Le compte enchaîne les accusations pour discréditer les Palestiniens : poupées en guise de corps de bébés, personnes trop souriantes dans les ruines de Gaza bombardée… Les Palestiniens seraient des professionnels de la mise en scène comme en attesterait cette chambre d’hôpital où la visiteuse est entourée d’un cameraman et d’un preneur de son :

«Est-ce un hôpital ? », s’interroge le compte Gazawood (Crédit : Capture d’écran X, Forbidden Stories)

Mais Fake Reporter a découvert que ces images proviennent du tournage d’une série de fiction palestinienne intitulée La terre qui saigne.

Le message X incriminé a été effacé. Interrogé sur la fiabilité du compte, Richard Landes affirme : « je ne connais rien qui ne soit pas vrai. Je sais qu’il y a eu, peut-être, des cas où ça a été sur-interprété. Mais je ne suis au courant de rien ». Quant au chiffre de 5,75% de démentis crédibles, cela lui « semble être une norme extrêmement sévère ».

Scène de la série palestinienne La terre qui saigne, utilisée par le compte Gazawood (Crédit : Capture d’écran YouTube / Forbidden Stories)

Des mensonges toujours « plus gros et plus forts »

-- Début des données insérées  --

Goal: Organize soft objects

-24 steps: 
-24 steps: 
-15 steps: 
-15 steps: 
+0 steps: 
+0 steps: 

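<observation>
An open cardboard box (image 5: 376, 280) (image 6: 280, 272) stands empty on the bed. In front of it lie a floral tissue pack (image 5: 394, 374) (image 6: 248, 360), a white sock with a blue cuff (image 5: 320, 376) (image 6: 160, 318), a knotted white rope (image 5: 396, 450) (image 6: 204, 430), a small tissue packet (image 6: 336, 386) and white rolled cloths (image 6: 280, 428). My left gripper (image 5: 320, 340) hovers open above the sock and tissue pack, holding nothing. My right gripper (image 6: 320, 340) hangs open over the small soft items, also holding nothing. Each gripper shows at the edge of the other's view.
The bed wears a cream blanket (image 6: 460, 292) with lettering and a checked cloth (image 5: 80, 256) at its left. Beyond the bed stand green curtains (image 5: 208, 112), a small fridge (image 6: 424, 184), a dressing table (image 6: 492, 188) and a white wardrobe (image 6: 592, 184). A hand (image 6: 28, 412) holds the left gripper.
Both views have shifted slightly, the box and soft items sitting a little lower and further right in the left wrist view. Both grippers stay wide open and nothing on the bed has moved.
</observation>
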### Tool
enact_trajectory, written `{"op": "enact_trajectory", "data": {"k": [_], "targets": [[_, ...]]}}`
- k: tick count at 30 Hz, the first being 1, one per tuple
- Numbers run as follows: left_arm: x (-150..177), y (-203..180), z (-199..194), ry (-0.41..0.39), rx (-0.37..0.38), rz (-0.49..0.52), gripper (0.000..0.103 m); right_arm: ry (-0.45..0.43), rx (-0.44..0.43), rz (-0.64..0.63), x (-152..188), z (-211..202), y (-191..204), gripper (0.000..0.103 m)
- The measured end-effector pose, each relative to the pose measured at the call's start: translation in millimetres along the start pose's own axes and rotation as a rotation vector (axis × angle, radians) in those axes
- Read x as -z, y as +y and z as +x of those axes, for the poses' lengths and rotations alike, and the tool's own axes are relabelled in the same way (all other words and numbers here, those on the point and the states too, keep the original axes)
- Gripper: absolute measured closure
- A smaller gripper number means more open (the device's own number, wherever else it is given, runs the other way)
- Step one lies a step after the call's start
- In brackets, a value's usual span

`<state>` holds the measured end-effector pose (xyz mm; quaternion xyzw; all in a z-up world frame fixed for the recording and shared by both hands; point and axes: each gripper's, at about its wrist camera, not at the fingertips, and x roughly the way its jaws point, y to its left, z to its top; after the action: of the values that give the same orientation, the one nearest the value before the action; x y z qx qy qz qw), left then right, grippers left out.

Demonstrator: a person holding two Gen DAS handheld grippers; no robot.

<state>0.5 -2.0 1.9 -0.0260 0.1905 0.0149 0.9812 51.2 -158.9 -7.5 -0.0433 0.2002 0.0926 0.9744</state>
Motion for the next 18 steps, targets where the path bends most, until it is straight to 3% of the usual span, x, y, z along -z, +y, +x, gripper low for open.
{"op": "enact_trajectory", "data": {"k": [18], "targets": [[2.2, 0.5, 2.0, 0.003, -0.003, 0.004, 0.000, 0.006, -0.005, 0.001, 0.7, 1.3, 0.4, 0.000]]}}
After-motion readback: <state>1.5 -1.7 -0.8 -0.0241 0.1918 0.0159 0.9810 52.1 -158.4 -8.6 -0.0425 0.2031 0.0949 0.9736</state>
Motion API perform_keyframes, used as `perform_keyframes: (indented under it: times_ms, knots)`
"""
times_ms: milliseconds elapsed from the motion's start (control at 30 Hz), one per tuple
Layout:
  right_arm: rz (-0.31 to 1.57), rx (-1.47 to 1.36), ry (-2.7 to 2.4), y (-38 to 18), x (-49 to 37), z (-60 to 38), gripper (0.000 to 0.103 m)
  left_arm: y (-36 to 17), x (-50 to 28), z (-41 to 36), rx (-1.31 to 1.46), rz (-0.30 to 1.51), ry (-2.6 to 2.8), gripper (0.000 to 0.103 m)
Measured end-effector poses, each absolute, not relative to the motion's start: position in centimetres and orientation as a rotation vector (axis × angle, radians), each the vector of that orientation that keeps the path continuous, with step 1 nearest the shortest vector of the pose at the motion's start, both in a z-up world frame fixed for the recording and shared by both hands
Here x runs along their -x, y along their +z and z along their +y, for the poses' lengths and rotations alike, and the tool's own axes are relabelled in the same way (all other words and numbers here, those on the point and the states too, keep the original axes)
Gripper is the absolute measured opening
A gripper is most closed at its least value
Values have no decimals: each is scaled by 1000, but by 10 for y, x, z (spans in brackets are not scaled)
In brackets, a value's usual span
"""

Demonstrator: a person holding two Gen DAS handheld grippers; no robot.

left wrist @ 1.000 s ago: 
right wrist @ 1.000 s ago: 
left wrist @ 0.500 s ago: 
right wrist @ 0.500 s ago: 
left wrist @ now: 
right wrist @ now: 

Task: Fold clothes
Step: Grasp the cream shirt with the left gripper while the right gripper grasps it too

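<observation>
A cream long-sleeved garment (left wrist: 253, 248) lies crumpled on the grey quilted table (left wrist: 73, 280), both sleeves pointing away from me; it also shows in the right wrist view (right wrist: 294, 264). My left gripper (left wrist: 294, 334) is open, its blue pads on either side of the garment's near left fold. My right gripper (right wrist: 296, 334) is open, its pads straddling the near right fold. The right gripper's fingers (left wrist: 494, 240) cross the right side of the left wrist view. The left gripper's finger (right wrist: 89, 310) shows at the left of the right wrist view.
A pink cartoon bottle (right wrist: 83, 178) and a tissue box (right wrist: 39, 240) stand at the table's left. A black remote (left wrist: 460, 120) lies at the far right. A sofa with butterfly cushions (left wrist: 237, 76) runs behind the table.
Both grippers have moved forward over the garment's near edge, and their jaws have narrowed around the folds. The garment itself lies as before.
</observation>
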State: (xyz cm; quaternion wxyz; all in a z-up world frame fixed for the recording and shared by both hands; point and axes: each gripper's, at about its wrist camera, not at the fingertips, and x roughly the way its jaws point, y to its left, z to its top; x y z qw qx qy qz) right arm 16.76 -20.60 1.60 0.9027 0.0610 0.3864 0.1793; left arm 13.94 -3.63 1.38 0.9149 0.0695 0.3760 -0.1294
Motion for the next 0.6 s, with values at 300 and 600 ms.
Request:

Pour se défendre, Richard Landes évoque encore un « chantage émotionnel » à propos des images d’enfants morts à Gaza : « Si on ne compatit pas à toute cette souffrance, alors on n’aurait pas de cœur. J’ai été accusé de ça, vous savez : ‘[Parler de] Pallywood, c’est se moquer de la souffrance des Palestiniens’. Mais non, c’est eux qui se moquent de la souffrance des Palestiniens ». À entendre Marcus Bösch, Pallywood / Gazawood serait un piège tendu aux journalistes professionnels et au grand public : « ces mensonges sont tout simplement plus gros, plus forts et déclenchent plus de réactions dans l’imaginaire ». Selon ce chercheur de l’Université de Hambourg (HAW), spécialiste de la désinformation et des réseaux sociaux, « tout ce jeu de démystification et de vérification des faits est, en réalité, inefficace dans de nombreuses situations, car ensuite l’autre côté démystifie à nouveau le démystificateur. C’est une répétition sans fin ».